Aggie gets Usedly, unofficial queen of Michigan Lottery dies

Aggie gets Usedly, unofficial queen of Michigan Lottery dies


TV host Aggie Usedly recommends a competitor who won $ 400 dollars in 1999. (Photo: William Archie, Detroit Free Press)

Aggie was Usedly as a household name for Detroit TV viewers.

Her method was always friendly and insensitive, and her smile was as hot as a million dollar jackpot.

The veteran personality of the air has died at 79, a story posted on Monday night on the station's ClickOnDetroit website. No date or cause was given for her death.

He spent more than 30 years as host of the Michigan Lottery. She is remembered locally for the daily drawing items hosted in the Detroit metro on WDIV-TV (Local 4) hosted between "Fortune Wheel" and "Disease!"

She also worked for almost a decade with former WDIV meteorologist, Chuck Gaidica, on two weekly lottery shows, "Megabucks Giveaway" and "The Road to Riches." When the contestants won, she broke. When they weren't, she seemed as disappointed as they were.

According to Gaidica she made the job fun. "She was always looking for a way to reduce the team. She was just inside and outside," he said with ClickOnDetroit.

In 2012, the audience found that Beth McLeod and Darryl Wood, the host of the lottery and host of the lottery, were no longer putting the numbers on television. "They are just going automated now. (We are) being represented by a robot," she was mentioned as she said on Detroit's CBS website.

In 1999, Usedly spoke to the Free Press about her life and her career, describing herself as "hometown of home."

Miss Czechoslovak immigrants, she grew up in Dearborn and told her mother as a little girl that she wanted to be a "moving star," to pronounce a movie star.

Agnes was her first name, Anezka in Czechoslovakia. She remembered how she said one night in the air, "Hello, I'm Agnes Usedly …" and I got through a phone call asking if she forgot her name.

They started modeling at 17, spending more than 20 years showing cars at auto shows. She listened as a CKLW traffic reporter but lost that job to local radio icon Jo-Jo Shutty-MacGregor.

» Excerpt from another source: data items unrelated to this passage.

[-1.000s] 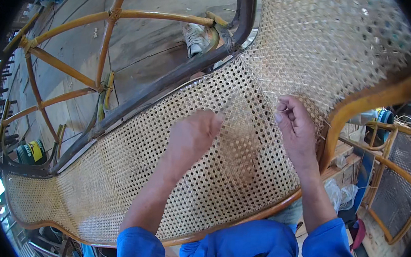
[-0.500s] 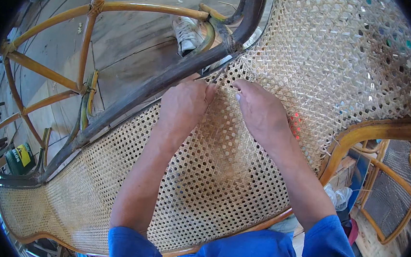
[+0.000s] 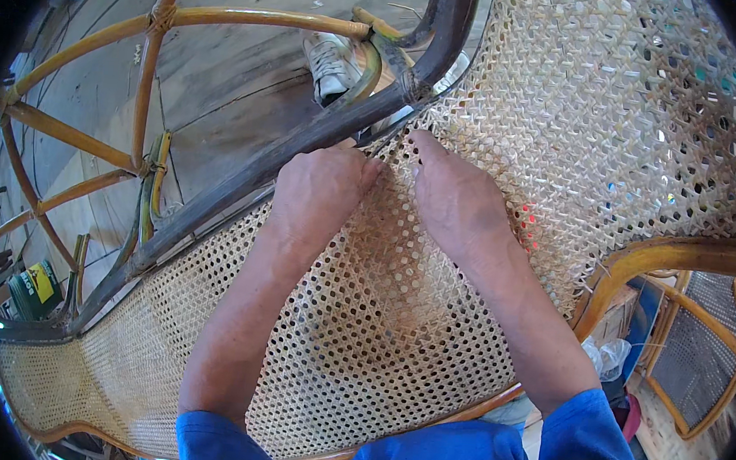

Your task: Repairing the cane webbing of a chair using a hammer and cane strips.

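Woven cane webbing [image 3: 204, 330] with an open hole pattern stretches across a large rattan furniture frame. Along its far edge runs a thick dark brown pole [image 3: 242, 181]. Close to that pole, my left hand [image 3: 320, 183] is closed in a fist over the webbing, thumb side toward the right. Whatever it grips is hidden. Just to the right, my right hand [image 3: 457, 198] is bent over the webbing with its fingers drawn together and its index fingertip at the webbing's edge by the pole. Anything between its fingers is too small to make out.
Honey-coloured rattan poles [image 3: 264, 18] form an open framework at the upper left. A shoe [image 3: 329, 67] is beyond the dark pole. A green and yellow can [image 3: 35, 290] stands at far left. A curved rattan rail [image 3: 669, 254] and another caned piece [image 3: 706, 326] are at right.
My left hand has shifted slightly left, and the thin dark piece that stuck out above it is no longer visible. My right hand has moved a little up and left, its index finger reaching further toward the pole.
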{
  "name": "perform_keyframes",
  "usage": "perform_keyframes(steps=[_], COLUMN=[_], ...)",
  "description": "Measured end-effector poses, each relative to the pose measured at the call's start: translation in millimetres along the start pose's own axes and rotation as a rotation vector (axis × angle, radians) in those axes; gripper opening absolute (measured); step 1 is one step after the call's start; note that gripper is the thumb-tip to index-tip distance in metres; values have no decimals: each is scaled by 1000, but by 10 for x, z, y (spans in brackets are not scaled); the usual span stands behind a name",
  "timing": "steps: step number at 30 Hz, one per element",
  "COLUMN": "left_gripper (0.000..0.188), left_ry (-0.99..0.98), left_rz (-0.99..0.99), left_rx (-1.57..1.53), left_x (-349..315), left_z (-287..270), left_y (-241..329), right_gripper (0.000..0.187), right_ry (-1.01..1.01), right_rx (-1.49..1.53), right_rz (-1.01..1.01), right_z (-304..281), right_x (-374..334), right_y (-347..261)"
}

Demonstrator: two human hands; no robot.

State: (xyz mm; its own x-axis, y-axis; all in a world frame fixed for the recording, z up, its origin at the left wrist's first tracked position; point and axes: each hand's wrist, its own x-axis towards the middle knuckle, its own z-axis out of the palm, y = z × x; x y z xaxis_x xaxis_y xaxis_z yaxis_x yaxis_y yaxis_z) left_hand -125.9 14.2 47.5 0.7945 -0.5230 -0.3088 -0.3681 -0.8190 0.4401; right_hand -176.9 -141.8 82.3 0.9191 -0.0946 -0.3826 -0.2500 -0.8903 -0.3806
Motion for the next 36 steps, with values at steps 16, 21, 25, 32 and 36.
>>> perform_keyframes(steps=[16, 21, 25, 32, 36], left_gripper=[36, 34, 34, 35, 36], left_ry=[32, -44, 12, -88, -111], left_rz=[73, 36, 91, 62, 127], left_rx=[-122, -131, -139, -70, -2], left_x=[18, 38, 26, 107, 143], left_z=[23, 6, 36, -72, -142], left_y=[-143, -132, -166, -204, -194], right_gripper=[34, 34, 33, 33, 35], right_ry=[37, 50, 94, 52, 26], right_rx=[221, 214, 199, 200, 214], right_rz=[115, 105, 57, 90, 137], right_z=[-117, -89, -70, -109, -104], right_x=[-6, -25, -32, -5, 19], right_y=[47, 91, 105, 48, 49])
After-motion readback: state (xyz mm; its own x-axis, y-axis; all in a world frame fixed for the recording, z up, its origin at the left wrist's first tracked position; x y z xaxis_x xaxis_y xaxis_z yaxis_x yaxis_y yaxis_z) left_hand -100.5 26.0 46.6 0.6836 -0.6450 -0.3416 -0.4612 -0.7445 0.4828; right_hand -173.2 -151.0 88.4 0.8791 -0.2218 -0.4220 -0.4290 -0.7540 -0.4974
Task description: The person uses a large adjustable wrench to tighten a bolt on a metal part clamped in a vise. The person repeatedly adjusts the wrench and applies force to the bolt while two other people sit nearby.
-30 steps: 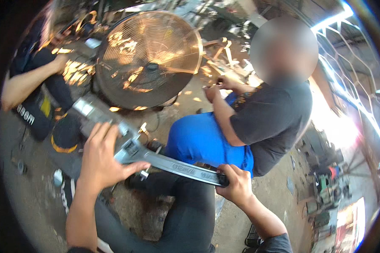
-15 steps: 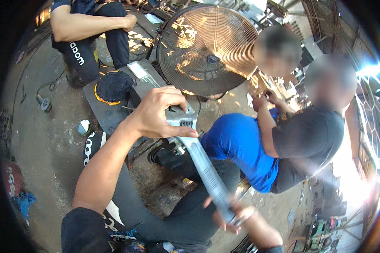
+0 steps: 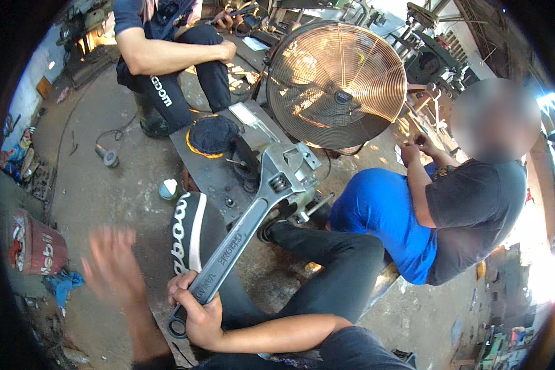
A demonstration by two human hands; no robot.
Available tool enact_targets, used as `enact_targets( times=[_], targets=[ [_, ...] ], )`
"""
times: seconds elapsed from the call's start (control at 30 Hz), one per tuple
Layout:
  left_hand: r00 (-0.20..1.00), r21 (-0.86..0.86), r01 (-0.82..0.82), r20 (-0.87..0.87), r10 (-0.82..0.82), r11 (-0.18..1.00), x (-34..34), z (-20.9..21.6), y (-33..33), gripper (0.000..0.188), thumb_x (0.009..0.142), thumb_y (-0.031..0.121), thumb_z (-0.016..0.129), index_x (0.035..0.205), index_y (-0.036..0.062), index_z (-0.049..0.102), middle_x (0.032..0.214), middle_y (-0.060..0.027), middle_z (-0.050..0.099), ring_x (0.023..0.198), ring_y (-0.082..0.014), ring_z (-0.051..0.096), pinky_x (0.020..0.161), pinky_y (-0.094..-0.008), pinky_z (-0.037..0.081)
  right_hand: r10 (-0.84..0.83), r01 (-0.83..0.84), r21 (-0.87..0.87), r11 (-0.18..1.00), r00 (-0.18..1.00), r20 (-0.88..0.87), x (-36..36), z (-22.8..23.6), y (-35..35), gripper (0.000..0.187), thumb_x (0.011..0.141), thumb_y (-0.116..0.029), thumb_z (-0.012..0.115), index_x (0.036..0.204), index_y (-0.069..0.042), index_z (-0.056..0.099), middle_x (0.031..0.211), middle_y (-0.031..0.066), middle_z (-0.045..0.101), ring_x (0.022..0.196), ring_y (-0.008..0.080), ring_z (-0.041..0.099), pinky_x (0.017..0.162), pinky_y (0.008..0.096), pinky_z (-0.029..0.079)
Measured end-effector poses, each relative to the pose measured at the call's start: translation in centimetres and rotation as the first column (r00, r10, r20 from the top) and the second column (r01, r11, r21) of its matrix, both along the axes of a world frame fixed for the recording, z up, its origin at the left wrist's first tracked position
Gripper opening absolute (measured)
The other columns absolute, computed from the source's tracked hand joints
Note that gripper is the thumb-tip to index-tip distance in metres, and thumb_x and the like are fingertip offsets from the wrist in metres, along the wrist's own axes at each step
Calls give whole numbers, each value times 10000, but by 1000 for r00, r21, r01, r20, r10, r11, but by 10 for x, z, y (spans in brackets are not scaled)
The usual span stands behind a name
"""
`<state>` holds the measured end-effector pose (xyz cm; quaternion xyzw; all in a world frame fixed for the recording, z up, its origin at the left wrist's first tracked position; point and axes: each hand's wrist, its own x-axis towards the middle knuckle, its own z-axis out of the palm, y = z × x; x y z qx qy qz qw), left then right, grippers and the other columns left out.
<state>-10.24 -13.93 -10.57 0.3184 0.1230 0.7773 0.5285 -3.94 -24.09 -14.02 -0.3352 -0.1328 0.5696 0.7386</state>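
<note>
My right hand (image 3: 205, 316) is closed around the handle of a large grey adjustable wrench (image 3: 237, 231), near the ring at its end. The wrench slants up and away to the right, and its jaw end appears over the low metal table (image 3: 206, 169). Off to the left, apart from the wrench, my left hand (image 3: 114, 262) is raised and blurred, its fingers stretched out with nothing in them. Beyond the wrench head, a metal vise-like fixture (image 3: 305, 157) is partly hidden. A black cap-like item with an orange edge (image 3: 213, 135) lies on the table.
A big round caged fan (image 3: 339, 86) stands beyond the table. One person (image 3: 160, 55) sits at far left; another, in blue trousers (image 3: 376, 209), sits close on the right. An angle grinder (image 3: 108, 156), a small white-topped can (image 3: 168, 189) and a red bucket (image 3: 40, 246) are on the floor.
My left hand has let go of the wrench's head and moved left. My right hand has carried the handle end leftward, so the wrench now slants the other way. The view has shifted.
</note>
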Motion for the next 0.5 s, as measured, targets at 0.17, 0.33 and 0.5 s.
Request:
enact_targets(
  times=[0.17,0.33,0.5],
  targets=[
    [621,-189,-614,-715,321,767,25,-68,-134,364,1080,380,422,972,42,500,911,-77,483,877,-226,520,858,-394,466,92,-89,-69,994,995,48,-4,-20,12,106,957,-2,650,936,-57,562,856,10,582,779,93,547,697,259,436],
    [794,-414,-604,-382,473,681,63,-13,-107,231,1074,222,564,930,54,498,857,-49,481,876,-193,569,880,-401,530,-1,-285,238,928,638,770,77,18,3,194,924,-166,741,891,-16,623,812,89,644,774,237,639,746,347,505],
    [901,-660,-319,11,434,680,75,23,-97,326,1081,300,582,847,94,485,739,-13,428,673,-142,523,1015,-478,537,-56,-680,-11,733,-76,996,214,102,48,366,791,-328,836,687,-37,639,809,164,661,907,359,651,820,464,488]
  ],
)
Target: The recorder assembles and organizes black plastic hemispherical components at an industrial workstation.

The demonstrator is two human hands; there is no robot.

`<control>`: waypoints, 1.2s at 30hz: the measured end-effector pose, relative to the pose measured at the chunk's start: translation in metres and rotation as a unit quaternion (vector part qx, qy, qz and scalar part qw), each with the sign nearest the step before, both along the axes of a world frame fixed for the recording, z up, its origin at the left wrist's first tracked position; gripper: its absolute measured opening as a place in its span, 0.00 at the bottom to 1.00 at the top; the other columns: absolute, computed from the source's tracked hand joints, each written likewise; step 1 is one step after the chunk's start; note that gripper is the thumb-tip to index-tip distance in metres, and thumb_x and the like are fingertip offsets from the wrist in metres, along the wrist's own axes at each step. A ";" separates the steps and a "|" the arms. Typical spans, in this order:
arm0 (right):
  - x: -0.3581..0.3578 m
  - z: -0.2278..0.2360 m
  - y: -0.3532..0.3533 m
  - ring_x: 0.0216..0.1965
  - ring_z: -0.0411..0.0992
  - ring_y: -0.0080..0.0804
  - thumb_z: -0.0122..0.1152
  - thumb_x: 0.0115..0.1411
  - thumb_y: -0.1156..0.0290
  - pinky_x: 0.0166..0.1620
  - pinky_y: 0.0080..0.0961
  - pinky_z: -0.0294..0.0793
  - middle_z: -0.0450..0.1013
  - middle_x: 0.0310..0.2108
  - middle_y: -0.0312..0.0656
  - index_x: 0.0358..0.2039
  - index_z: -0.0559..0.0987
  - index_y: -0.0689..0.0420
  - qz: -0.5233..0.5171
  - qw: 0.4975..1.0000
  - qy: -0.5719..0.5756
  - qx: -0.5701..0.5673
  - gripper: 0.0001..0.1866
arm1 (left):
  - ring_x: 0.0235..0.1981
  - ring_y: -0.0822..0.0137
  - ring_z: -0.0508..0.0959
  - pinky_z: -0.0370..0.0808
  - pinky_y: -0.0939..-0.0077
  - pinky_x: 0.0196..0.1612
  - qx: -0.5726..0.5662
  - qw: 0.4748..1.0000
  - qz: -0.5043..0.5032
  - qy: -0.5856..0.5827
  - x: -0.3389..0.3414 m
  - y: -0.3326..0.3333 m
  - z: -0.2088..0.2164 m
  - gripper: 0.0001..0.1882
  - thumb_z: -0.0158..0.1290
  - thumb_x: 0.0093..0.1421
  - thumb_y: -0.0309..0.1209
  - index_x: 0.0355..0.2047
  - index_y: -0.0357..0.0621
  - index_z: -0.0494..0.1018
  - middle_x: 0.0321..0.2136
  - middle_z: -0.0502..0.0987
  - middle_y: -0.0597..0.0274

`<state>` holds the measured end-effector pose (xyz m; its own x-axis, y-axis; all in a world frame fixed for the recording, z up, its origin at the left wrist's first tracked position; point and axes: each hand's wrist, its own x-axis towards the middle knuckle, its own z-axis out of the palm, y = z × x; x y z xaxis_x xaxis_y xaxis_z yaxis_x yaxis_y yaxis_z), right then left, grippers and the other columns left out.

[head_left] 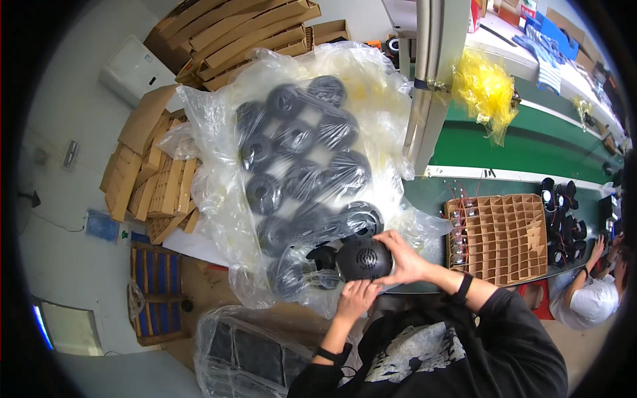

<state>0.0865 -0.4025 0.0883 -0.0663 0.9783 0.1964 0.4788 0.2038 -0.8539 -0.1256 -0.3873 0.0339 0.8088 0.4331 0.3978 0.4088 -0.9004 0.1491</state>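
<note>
A black dome-shaped housing [366, 257] with small holes in its top is between my two hands. My right hand [406, 261] wraps round its right side, fingers on the far edge. My left hand [356, 300] presses its fingertips along the near edge, the hand closed against it. Just left of the housing, a dark part [323, 259] shows at the plastic's near edge. Beyond lie several round black parts [294, 137] in rows under clear plastic sheeting [225, 199]. My hands hide the housing's underside.
A cardboard divider grid [501, 239] stands on the green bench to the right, with wired metal parts along its left side. Black parts [564, 222] lie beyond it, near a co-worker [584, 298]. Stacked cardboard [245, 33] and a plastic-wrapped crate [255, 351] flank the work area. Yellow film [484, 89] hangs by the post.
</note>
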 end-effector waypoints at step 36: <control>0.148 0.038 -0.118 0.56 0.63 0.39 0.60 0.51 0.47 0.59 0.42 0.60 0.63 0.56 0.45 0.58 0.62 0.57 -0.043 0.668 0.720 -0.183 0.39 | 0.62 0.47 0.53 0.45 0.48 0.63 -0.163 0.940 0.293 -0.059 0.019 -0.021 0.019 0.31 0.50 0.49 0.27 0.56 0.36 0.59 0.58 0.58 0.44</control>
<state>0.2344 -0.5203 0.1266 -0.0074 0.9660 -0.2584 -0.8967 -0.1208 -0.4258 -0.1062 -0.4085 0.0525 0.3522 0.9050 0.2388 0.7829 -0.4247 0.4547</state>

She got the lottery job in 1977. The first night she was on television, she remembered that she had a friend waiting for her mother, who was ill and was not expected to survive long. When she came home, I walked into the door and my mother looked at me and I said, 'I told you that you were a moving star! "

Her mother died a week later.

She asked her job title, she said, "Good question … lottery spokesman? Hostel of the lottery? Most of the people just say the lottery woman." That 's the biggest thing I get the time of hello, lottery woman!

Describing how she was the Detroit version of Vanna White's “Wheel of Fortune” envoy letters, she was pure Aggie.

"It's a good thing. I think I'm a ham in the heart. I don't think it is recognized, even if I don't make my make. Most people are very nice, nice and they start telling their stories I'm in my living room five or six nights a week When we meet competitors on Friday, only a few are just coming up and starting to stop me. "

He did not briefly talk about the time she made news in 1995 by reading the wrong number on air for a multi-million dollar lottery drawing. "I felt terrible," she said. "I got home and I had phone calls from every newspaper you can imagine. At 6:30 in the morning, I woke up and I was talking on the phone to my sister in Florida and I'm staring into my kitchen and I am looking out at the window and there is a man who has a hand-held camera on his shoulder, and someone was hitting on my door. Channel 7 was taken on my back and they stayed there for three times. "

She also did not feel her ongoing efforts to lose a few pounds and the plastic surgery she had done on her eyelids, which prompted her television role.

Ultimately, she knew that appearances were not the most important thing in life. "Your body changes. I have a constant battle to keep my weight. But I am not very worried about it. I am comfortable with the person I have."

So, the audience of Detroit audiences who took it as a television television that felt more than a local friend was a local star.

Contact Detroit Free Press the pop culture critic Julie Hinds: 313-222-6427 or

Read or Share this story:

Leave a comment

Send a Comment

Your email address will not be published. Required fields are marked *

This site uses Akismet to reduce spam. Learn how your comment data is processed.